PROBLEM STATEMENT:
Both the line below containing "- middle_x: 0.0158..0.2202" and the line containing "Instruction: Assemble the", along with every line between them, should be repeated exactly; no other line belongs in the answer.

[DATA Boundary: Start]

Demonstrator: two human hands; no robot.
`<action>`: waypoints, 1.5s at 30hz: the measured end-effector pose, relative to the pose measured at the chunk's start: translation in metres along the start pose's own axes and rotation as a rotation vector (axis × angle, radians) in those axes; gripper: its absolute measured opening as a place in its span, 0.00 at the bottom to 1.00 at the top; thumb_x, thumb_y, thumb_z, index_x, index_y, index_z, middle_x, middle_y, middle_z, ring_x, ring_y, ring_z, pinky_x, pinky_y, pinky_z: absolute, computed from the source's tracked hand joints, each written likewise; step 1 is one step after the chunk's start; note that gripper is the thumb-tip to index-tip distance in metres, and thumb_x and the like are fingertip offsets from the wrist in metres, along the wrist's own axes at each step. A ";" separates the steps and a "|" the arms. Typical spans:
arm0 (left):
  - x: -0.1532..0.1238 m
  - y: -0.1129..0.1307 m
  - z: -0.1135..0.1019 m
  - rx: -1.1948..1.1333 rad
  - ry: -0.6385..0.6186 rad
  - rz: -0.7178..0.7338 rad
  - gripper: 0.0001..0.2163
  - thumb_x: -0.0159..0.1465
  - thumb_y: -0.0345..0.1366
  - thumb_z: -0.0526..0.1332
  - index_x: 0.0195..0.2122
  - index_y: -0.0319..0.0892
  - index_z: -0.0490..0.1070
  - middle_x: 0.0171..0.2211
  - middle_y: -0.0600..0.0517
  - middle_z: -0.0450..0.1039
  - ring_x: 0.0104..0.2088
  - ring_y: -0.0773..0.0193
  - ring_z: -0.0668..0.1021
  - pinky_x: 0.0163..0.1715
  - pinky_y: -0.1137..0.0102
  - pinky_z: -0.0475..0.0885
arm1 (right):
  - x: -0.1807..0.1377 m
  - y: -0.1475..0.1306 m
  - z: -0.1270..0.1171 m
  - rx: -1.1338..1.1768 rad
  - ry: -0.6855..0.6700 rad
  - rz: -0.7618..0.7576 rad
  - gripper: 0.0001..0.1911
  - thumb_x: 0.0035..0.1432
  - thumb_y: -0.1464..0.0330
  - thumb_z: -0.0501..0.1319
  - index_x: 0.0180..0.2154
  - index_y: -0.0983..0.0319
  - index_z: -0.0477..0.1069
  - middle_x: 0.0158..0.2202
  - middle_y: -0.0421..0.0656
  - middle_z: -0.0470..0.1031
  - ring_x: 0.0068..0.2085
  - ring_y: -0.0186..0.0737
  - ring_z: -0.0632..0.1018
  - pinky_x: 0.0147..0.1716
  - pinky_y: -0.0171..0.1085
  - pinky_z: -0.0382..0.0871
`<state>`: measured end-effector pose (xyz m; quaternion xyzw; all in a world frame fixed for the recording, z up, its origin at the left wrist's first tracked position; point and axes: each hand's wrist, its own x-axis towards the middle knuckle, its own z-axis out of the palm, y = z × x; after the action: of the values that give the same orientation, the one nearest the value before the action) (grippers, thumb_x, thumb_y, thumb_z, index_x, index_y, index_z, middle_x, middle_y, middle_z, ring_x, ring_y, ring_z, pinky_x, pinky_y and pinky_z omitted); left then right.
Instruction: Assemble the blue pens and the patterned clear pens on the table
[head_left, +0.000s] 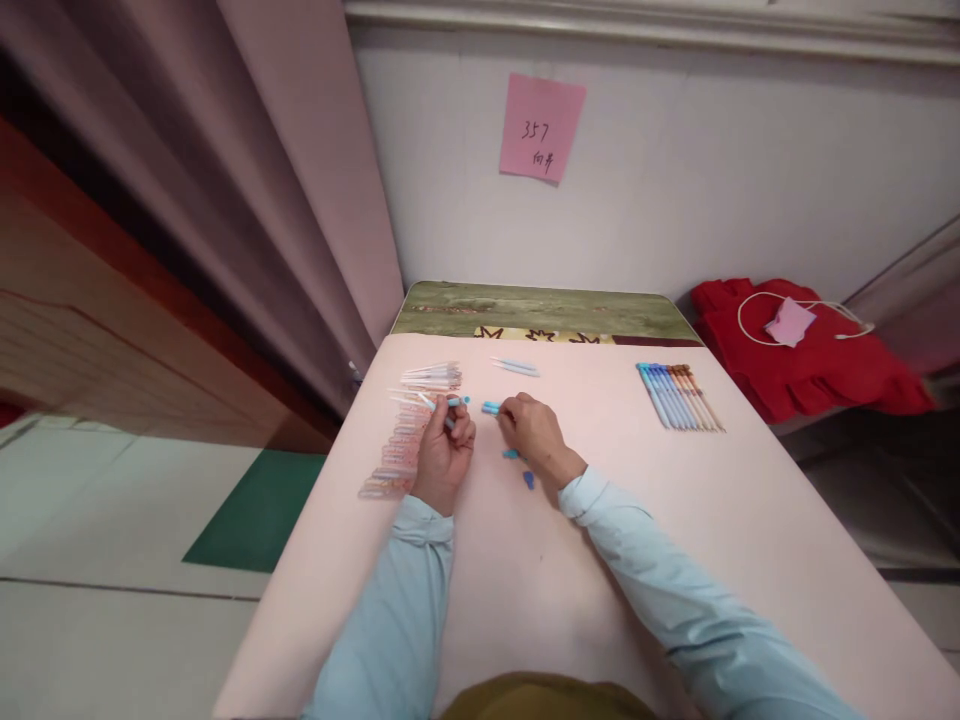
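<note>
My left hand (444, 455) is closed around a light-blue pen barrel (457, 401), with a thin white pen part sticking out to the left of the fingers. In a pinch, my right hand (536, 430) reaches down to the table, its fingertips at two short light-blue pen pieces (490, 408); the exact grip is partly hidden. Just below that hand lie a small turquoise piece (511, 454) and a dark-blue piece (529, 480). Clear, pinkish pen barrels (401, 440) form a column beside my left hand, with thin white-tipped pen parts (431, 375) above them.
Two light-blue pen parts (515, 366) lie farther back. A row of blue and brown pens (679, 397) is at the right on the pale tabletop (637, 560). A red cloth (817, 370) with a white cable sits beyond the right edge. A pink note (541, 128) hangs on the wall.
</note>
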<state>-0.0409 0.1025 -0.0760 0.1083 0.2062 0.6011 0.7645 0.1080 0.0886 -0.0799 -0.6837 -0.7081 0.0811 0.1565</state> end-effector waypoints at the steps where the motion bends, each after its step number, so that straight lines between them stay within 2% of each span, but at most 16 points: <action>1: 0.000 0.000 0.000 0.000 0.001 0.003 0.11 0.70 0.33 0.54 0.31 0.37 0.68 0.23 0.54 0.68 0.15 0.79 0.62 0.14 0.82 0.55 | 0.000 -0.001 0.002 -0.038 -0.012 -0.002 0.11 0.65 0.68 0.54 0.39 0.61 0.76 0.39 0.46 0.75 0.36 0.39 0.76 0.34 0.34 0.62; 7: 0.002 0.001 -0.003 -0.004 -0.012 0.004 0.10 0.69 0.32 0.55 0.30 0.37 0.68 0.23 0.54 0.68 0.15 0.79 0.61 0.14 0.82 0.55 | 0.000 -0.004 0.005 -0.115 -0.047 -0.010 0.11 0.64 0.66 0.55 0.39 0.61 0.74 0.39 0.46 0.75 0.36 0.40 0.77 0.33 0.35 0.62; 12: 0.001 -0.001 -0.002 0.021 0.014 -0.007 0.08 0.66 0.32 0.59 0.30 0.37 0.68 0.23 0.54 0.68 0.15 0.79 0.61 0.14 0.82 0.55 | -0.007 -0.002 -0.004 -0.042 -0.019 0.008 0.08 0.61 0.69 0.56 0.35 0.62 0.74 0.36 0.47 0.77 0.35 0.41 0.78 0.33 0.35 0.64; 14: -0.001 -0.005 -0.001 0.045 0.016 -0.038 0.07 0.65 0.32 0.61 0.30 0.36 0.68 0.23 0.54 0.68 0.15 0.80 0.61 0.15 0.82 0.54 | -0.018 0.003 -0.012 0.125 0.058 0.066 0.07 0.60 0.69 0.56 0.34 0.62 0.73 0.31 0.44 0.77 0.33 0.40 0.78 0.33 0.34 0.65; 16: -0.004 -0.012 0.000 0.082 -0.003 -0.085 0.06 0.63 0.33 0.63 0.31 0.36 0.70 0.24 0.54 0.68 0.16 0.81 0.61 0.15 0.83 0.54 | -0.032 0.009 -0.021 0.418 0.146 0.151 0.06 0.60 0.68 0.57 0.34 0.61 0.71 0.26 0.41 0.76 0.29 0.39 0.78 0.31 0.34 0.67; 20: -0.011 -0.030 0.003 0.188 -0.057 -0.168 0.07 0.59 0.33 0.67 0.34 0.36 0.71 0.25 0.54 0.69 0.17 0.80 0.63 0.16 0.82 0.54 | -0.061 0.016 -0.042 1.039 0.229 0.289 0.10 0.55 0.61 0.63 0.35 0.62 0.72 0.27 0.41 0.77 0.29 0.39 0.80 0.30 0.35 0.73; 23: -0.014 -0.040 0.004 0.257 -0.081 -0.195 0.09 0.58 0.36 0.68 0.34 0.36 0.72 0.24 0.54 0.69 0.17 0.79 0.63 0.16 0.82 0.54 | -0.072 0.014 -0.053 1.223 0.257 0.305 0.14 0.52 0.59 0.67 0.35 0.62 0.73 0.28 0.42 0.77 0.29 0.39 0.80 0.31 0.36 0.75; 27: -0.015 -0.045 0.004 0.298 -0.086 -0.201 0.11 0.58 0.39 0.68 0.35 0.36 0.72 0.24 0.54 0.69 0.17 0.79 0.63 0.16 0.81 0.53 | -0.076 0.014 -0.057 1.205 0.242 0.286 0.13 0.52 0.59 0.68 0.34 0.62 0.74 0.26 0.41 0.76 0.28 0.38 0.80 0.31 0.35 0.75; 38: -0.020 -0.049 0.007 0.422 -0.150 -0.205 0.09 0.59 0.37 0.67 0.34 0.36 0.73 0.23 0.54 0.70 0.16 0.79 0.64 0.17 0.81 0.56 | -0.079 0.016 -0.052 1.049 0.206 0.259 0.12 0.54 0.59 0.66 0.33 0.62 0.76 0.24 0.40 0.76 0.26 0.35 0.77 0.28 0.33 0.71; 43: -0.019 -0.046 0.007 0.333 -0.128 -0.271 0.09 0.59 0.36 0.67 0.34 0.35 0.73 0.23 0.53 0.70 0.16 0.80 0.62 0.16 0.81 0.55 | -0.077 0.027 -0.053 1.082 0.278 0.279 0.16 0.51 0.57 0.68 0.36 0.61 0.75 0.27 0.40 0.76 0.25 0.34 0.75 0.26 0.34 0.71; 45: -0.016 -0.041 0.007 0.253 -0.073 -0.282 0.07 0.61 0.34 0.66 0.34 0.34 0.73 0.24 0.53 0.69 0.16 0.80 0.61 0.15 0.82 0.55 | -0.078 0.038 -0.053 0.971 0.229 0.281 0.13 0.53 0.58 0.66 0.34 0.61 0.76 0.24 0.39 0.74 0.24 0.34 0.74 0.26 0.33 0.69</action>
<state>-0.0047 0.0768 -0.0838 0.1954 0.2655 0.4530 0.8283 0.1626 0.0082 -0.0508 -0.6251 -0.4685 0.3455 0.5199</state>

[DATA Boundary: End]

ANSWER FOR THIS EXERCISE:
  - middle_x: 0.0158..0.2202
  - middle_y: -0.0421..0.0656
  - middle_z: -0.0470..0.1031
  - ring_x: 0.0068..0.2085
  - ring_y: -0.0186..0.0737
  - ring_z: -0.0632..0.1018
  - pinky_x: 0.0147..0.1716
  - pinky_y: -0.0171..0.1085
  - pinky_z: -0.0382..0.0871
`<state>`: measured end-effector pose (xyz m; quaternion xyzw; all in a world frame fixed for the recording, z up, its origin at the left wrist's first tracked position; point and axes: each hand's wrist, its own x-axis towards the middle knuckle, its own z-axis out of the palm, y = z × x; after the action: of the values that give the same orientation, the one nearest the value before the action) (grippers, thumb_x, thumb_y, thumb_z, index_x, index_y, index_z, middle_x, middle_y, middle_z, ring_x, ring_y, ring_z, pinky_x, pinky_y and pinky_z omitted); left then right.
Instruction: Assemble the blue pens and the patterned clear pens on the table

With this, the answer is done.